On 17.02.20 15:23, Igor Druzhinin wrote:
On 17/02/2020 12:30, Igor Druzhinin wrote:
On 17/02/2020 12:28, Jürgen Groß wrote:
On 17.02.20 13:26, Igor Druzhinin wrote:
On 17/02/2020 07:20, Juergen Gross wrote:
Today rcu_barrier() is calling stop_machine_run() to synchronize all
physical cpus in order to ensure all pending rcu calls have finished
when returning.

As stop_machine_run() is using tasklets this requires scheduling of
idle vcpus on all cpus imposing the need to call rcu_barrier() on idle
cpus only in case of core scheduling being active, as otherwise a
scheduling deadlock would occur.

There is no need at all to do the syncing of the cpus in tasklets, as
rcu activity is started in __do_softirq() called whenever softirq
activity is allowed. So rcu_barrier() can easily be modified to use
softirq for synchronization of the cpus no longer requiring any
scheduling activity.

As there already is a rcu softirq reuse that for the synchronization.

Finally switch rcu_barrier() to return void as it now can never fail.

Would this implementation guarantee progress as previous implementation


Thanks, I'll put it to test today to see if it solves our use case.

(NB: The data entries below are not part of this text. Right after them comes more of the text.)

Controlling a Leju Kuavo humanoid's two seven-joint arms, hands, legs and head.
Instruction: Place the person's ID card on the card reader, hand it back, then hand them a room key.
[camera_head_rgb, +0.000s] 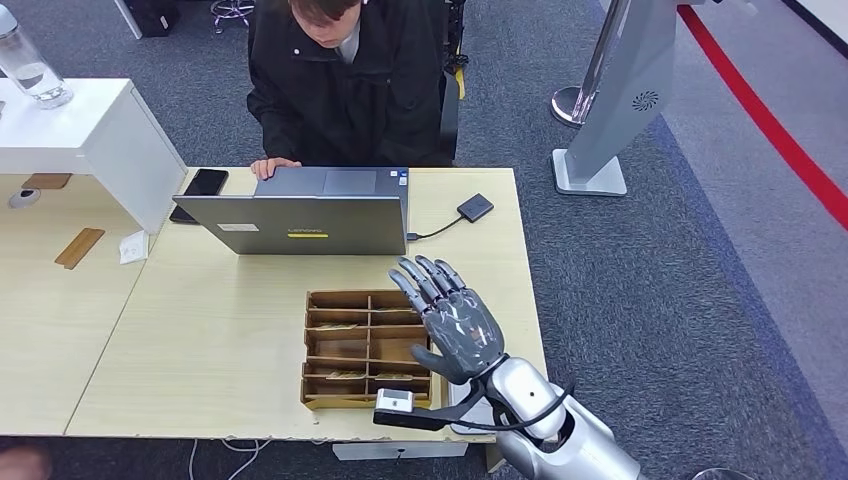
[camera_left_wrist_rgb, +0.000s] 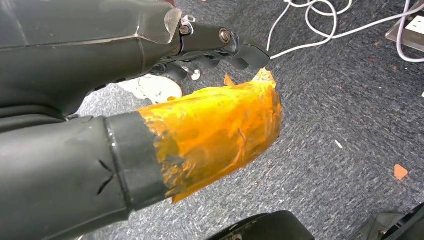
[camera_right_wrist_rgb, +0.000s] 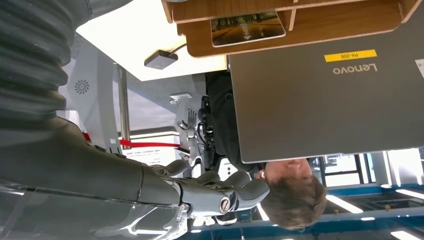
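The right hand (camera_head_rgb: 455, 318), lower centre, hovers empty with fingers spread over the tray (camera_head_rgb: 322, 392). A card (camera_right_wrist_rgb: 247, 27) lies in the tray. The laptop (camera_head_rgb: 300, 222) lid reads "Lenovo", with a yellow "P4-209" label. The left hand's (camera_left_wrist_rgb: 210, 130) grasp can't be told.

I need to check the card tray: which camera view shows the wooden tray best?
The head view: the whole wooden tray lies on the table, its compartments visible, beside the right hand. The right wrist view shows one corner of it with a card. The left wrist view looks at the floor.
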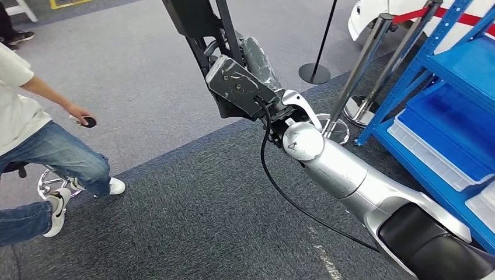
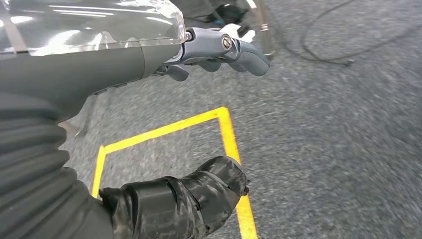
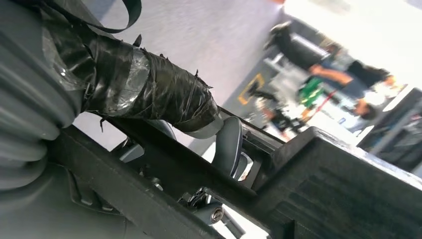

Just manually tried it - gives infinite (up to stack size) trace like:

(XEN) [    1.496520]    [<ffff82d08022e435>] F softirq.c#__do_softirq+0x85/0x90
(XEN) [    1.496561]    [<ffff82d08022e475>] F 
(XEN) [    1.496600]    [<ffff82d080221101>] F 
(XEN) [    1.496643]    [<ffff82d08022e435>] F softirq.c#__do_softirq+0x85/0x90
(XEN) [    1.496685]    [<ffff82d08022e475>] F 
(XEN) [    1.496726]    [<ffff82d080221101>] F 
(XEN) [    1.496766]    [<ffff82d08022e435>] F softirq.c#__do_softirq+0x85/0x90
(XEN) [    1.496806]    [<ffff82d08022e475>] F 
(XEN) [    1.496847]    [<ffff82d080221101>] F 
(XEN) [    1.496887]    [<ffff82d08022e435>] F softirq.c#__do_softirq+0x85/0x90
(XEN) [    1.496927]    [<ffff82d08022e475>] F 

Interesting I didn't run into this problem. Obviously I managed to
forget handling the case of recursion.